INEEP report reveals how the country’s strategic contract model fuels energy security and economic growth

ANP Raia pre-salt Equinor

By Brazil Stock Guide – Brazil’s oil and gas production has seen substantial growth under its share regime, with the latest report from the Institute for Strategic Studies in Petroleum, Natural Gas, and Biofuels (INEEP) revealing a sharp increase in production. In 2024, Brazil produced approximately 1.3 million barrels of oil equivalent per day (MMboe/d), contributing around 38.7% of pre-salt output and 30.3% of national production. By mid-2025, output grew to 1.6 million boe/d, further solidifying Brazil’s position in the global energy market.
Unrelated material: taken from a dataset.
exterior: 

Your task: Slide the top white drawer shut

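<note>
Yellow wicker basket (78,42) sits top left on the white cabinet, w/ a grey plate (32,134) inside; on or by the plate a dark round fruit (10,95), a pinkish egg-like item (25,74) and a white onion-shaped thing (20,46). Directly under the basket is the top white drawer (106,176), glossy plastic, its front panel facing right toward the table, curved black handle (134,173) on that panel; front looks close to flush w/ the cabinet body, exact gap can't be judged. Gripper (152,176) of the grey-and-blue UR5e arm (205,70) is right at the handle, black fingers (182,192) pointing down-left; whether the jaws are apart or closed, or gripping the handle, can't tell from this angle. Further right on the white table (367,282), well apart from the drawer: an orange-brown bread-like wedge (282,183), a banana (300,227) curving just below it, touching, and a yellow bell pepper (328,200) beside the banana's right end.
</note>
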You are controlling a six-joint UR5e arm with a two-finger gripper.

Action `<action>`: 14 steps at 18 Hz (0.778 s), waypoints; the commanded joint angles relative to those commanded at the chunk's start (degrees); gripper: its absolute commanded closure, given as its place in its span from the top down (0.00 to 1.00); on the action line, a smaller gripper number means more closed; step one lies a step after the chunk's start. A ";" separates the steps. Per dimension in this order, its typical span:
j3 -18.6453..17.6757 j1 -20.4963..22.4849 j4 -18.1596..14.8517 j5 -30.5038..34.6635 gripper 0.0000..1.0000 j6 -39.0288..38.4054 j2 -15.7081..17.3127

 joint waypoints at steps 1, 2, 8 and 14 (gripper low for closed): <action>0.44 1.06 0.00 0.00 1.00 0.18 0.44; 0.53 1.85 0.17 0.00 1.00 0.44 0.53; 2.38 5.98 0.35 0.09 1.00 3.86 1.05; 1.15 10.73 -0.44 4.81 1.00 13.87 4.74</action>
The period between 2017 and 2024 saw Brazil’s oil and gas production under the share regime grow at a remarkable annual rate of 115%. This growth was driven by high productivity from pre-salt fields, as well as the commencement of production from excess volumes from the onerous assignment. Key fields such as Búzios and Mero produced an average of 597,800 and 419,600 boe/d, respectively.

While the share regime has contributed significantly to Brazil’s energy security, boosting public revenue through royalties and oil sales, it also reflects a broader shift in the country’s oil exploration policies. In 2016, the government revised the rules governing the share regime by eliminating the obligation for Petrobras (PETR3.SA) to be the sole operator in all blocks, with a minimum 30% stake.

Instead, Petrobras retained the right of first refusal, allowing the company to choose whether or not to participate in each consortium. This regulatory change reduced Petrobras’ financial burden but also diminished the state’s direct control over Brazil’s largest oil reserves, creating space for multinational companies like TotalEnergies (TOTF.PA) and Shell (SHEL) to have a larger role in pre-salt exploration.

In 2024, Petrobras maintained its dominant position, accounting for 64% of the production under the share regime. However, the influx of foreign investment from 14 multinational companies highlights the growing importance of external players in Brazil’s oil sector. These companies are increasingly influencing the trajectory of pre-salt exploration, making Brazil a more open and competitive market.

As of mid-2025, Brazil’s oil exports continued to rise, with the country sending 56.6% of its total production to international markets. China remains the leading destination, receiving 46% of Brazilian exports, followed by the United States and Spain.